Everson also disagreed with a plan presented by Puetz Corporation that would have allowed bidders to offer lower-cost alternative materials beyond those originally specified within the 25 segments of the project. Those materials, however, could not be used without board approval.
"Voluntary means you can add alternatives that will cheapen the project," argued Everson, who pushed for creating a uniform set of alternatives to allow all bidders an equal opportunity to compete. Other board members agreed and approved the plan.
Mark Puetz, representing Puetz Corp., said the new approach will lessen, rather than increase, his firm's work. Under the new plan Puetz Corp. will select quality alternative materials and will have a lesser range of options to manage.
"You'll be comparing apples to apples," he promised.
There will be no alternatives offered for items like the school's state-of-the-art geothermal heating and cooling system. That plan requires contractors to drill 150 geothermal wells that will allow the school to take advantage of the earth's 50-degree temperature to heat rooms in winters and cool classrooms in summer.
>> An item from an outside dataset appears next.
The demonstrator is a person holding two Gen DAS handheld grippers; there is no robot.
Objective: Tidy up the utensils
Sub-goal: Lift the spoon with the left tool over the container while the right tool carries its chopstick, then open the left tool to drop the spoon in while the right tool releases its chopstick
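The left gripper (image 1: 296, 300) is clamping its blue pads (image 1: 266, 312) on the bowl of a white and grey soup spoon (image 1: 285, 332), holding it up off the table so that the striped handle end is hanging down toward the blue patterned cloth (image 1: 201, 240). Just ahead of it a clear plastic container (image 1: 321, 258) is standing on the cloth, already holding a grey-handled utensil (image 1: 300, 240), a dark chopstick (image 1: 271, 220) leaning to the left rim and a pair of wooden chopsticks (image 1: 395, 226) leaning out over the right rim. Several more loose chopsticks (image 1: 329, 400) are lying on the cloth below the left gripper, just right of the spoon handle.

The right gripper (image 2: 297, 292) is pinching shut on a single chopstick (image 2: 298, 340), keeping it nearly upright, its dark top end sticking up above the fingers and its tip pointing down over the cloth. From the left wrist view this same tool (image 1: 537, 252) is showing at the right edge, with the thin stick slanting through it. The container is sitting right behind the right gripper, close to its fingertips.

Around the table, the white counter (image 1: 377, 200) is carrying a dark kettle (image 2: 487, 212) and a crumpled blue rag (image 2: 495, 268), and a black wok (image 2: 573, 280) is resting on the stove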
The wells will be drilled near the playground-parking areas of the old school.
In other business Monday, Graves said the district may survive the initial series of budget cuts proposed by Gov. Mike Rounds but the budget could still lose TCAP funding that would have been used to reward good teachers and attract new instructors. The district might also lose some funding for special services.
"The silver lining is that we're still looking at a 1 percent overall increase (in state funding)," he said.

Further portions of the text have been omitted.